Late last week, I not-so-gently suggested that gold was in “mania mode”. That wasn’t an attempt to traffic in hyperbole. It was more a statement of fact, to the extent one can objectively determine a threshold for “mania”, something the Fed insists is only possible in hindsight.
I quoted Bloomberg’s Eddie van der Walt, who noted that the incessant media coverage of gold’s ascent had succeeded in “drumming up excitement around a mania-prone Veblen good”.
Some readers appeared to take umbrage. Or maybe it was Eddie’s contention that “soon, dentists and other retail investors will be getting in on the action” that irked the audience. Or perhaps it was when he said rallies of this sort are “self-perpetuating… right until the moment [they] stop”.
Read more: Gold In ‘Mania’ Mode Amid ‘Great Debasement’
Whatever the case, gold obviously kept rising, and I’ve slavishly documented the surge, mostly because of the connection with plunging real yields, which serves as good entry point to more interesting discussions about monetary policy.
10-year reals hit a record low this week, and that’s driving the yellow metal’s “parabolic” move (as van der Walt put it Wednesday) from a fundamental perspective.
But, behind the most recent push to all-time highs (gold surged 10% in just eight sessions) are, in fact, the dentists, JPMorgan suggests.
Obviously, the bank doesn’t specifically point the finger at dental offices, but Nikolaos Panigirtzoglou does say that “retail investors appear to have been mostly behind the recent rally”, given the “steep rise” in physical gold ETF usage.
“This year [is] already the strongest on record with still five months remaining”, he notes, referencing the figure on the left, which shows retail investors are buying by the metric ton.
The figure on the right (above) just shows that gold ETF holdings have eclipsed the previous high, set eight years ago. The implication is that retail investors are now overweight gold.
Panigirtzoglou uses the ratio of the outstanding amount of gold ETFs to the value of equity and bond funds globally to measure retail’s allocation. As of late last week, we were around 0.03% away from the highs seen in 2012.
“It remains to be seen whether this previous high gold allocation will be breached [but] at the moment, Figure 14 implies room for the gold rally to continue”, Panigirtzoglou reckons.
If you’re looking to get a read on the market, perhaps it’s best to stop obsessing over the next basis point or two on real yields and just ask the hygienist on your next visit to the dentist.
Assuming, of course, they haven’t closed the office forever due to lost revenue from the COVID lockdowns.
5 thoughts on “Your Dental Hygienist Could Be Driving Gold’s ‘Parabolic’ Rally”
Time to ask aging family members who have had gold and silver in their safe deposit boxes for decades if they want to sell. They probably do not even realize gold is near $2k/ounce.
First, however, they will probably need help remembering where they hid their safe deposit key.
For the last month I have been investing in gold ETF’s …… treating gold just like any short term momentum trade. Doesn’t seem like there is much downside risk and the exit point should be an easy decision.
Buy gold, please:)
My dentist was eyeing my gold crown last week. Glad I was not sedated…
I tried to insert a crown joke, but I couldn’t make it work
So, despite this great rush of historic, massive, outsized, phenomenal, mind blowing, move in gold, it is still just 0.4% of AUM. Up a hugely from 0.3%. Wow. I’m surprised such a tiny asset gets any coverage at all in a world of $300T in paper assets.

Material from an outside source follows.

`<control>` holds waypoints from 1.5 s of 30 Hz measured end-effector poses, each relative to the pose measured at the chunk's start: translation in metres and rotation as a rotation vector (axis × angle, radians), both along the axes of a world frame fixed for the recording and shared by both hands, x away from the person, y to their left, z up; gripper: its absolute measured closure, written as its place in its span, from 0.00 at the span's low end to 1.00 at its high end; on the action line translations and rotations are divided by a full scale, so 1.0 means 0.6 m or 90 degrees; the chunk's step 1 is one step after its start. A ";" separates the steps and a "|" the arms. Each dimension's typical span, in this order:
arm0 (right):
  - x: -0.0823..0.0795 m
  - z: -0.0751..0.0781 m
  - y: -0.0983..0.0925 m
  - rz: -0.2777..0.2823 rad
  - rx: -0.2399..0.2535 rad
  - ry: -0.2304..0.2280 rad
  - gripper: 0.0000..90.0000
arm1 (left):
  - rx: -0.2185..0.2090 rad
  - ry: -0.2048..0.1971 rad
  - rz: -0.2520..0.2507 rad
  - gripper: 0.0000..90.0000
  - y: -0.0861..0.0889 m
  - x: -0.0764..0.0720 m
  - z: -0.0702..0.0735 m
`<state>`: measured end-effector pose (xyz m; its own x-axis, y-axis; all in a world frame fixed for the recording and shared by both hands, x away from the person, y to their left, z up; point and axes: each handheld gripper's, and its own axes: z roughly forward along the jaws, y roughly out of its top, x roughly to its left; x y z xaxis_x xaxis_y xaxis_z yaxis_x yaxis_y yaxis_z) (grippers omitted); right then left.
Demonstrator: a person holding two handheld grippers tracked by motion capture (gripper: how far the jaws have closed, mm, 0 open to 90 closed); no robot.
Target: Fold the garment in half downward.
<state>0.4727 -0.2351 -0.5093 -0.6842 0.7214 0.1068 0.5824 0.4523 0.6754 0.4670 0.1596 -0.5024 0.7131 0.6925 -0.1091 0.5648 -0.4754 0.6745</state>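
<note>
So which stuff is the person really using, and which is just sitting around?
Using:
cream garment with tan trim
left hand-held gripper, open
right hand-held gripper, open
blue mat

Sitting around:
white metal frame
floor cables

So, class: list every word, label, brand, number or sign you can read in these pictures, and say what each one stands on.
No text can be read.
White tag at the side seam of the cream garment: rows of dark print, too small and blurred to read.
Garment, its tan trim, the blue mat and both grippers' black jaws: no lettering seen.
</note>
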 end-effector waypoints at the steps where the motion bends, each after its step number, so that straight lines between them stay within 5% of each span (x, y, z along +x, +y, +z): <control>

“The implication is that retail investors are now overweight gold.” They are? How many of the retail investors in the OECD actually own a share in a gold ETF much less anything physical besides the crown?
Would be interesting to see percent of Vanguard and Fidelity retail who have a gold ETF. And, to see the median and mean percentage of portfolios allocated to any gold. If the mean allocation to gold is 0.4%, the median is probably tiny. Wild guess of median asset allocation for retail investors is 0.01% to 0.1%. I’d guess it’s much like when Bill Gates walks into a bar and the average net worth of the patrons instantly becomes millions. I’d hardly count this as overweight.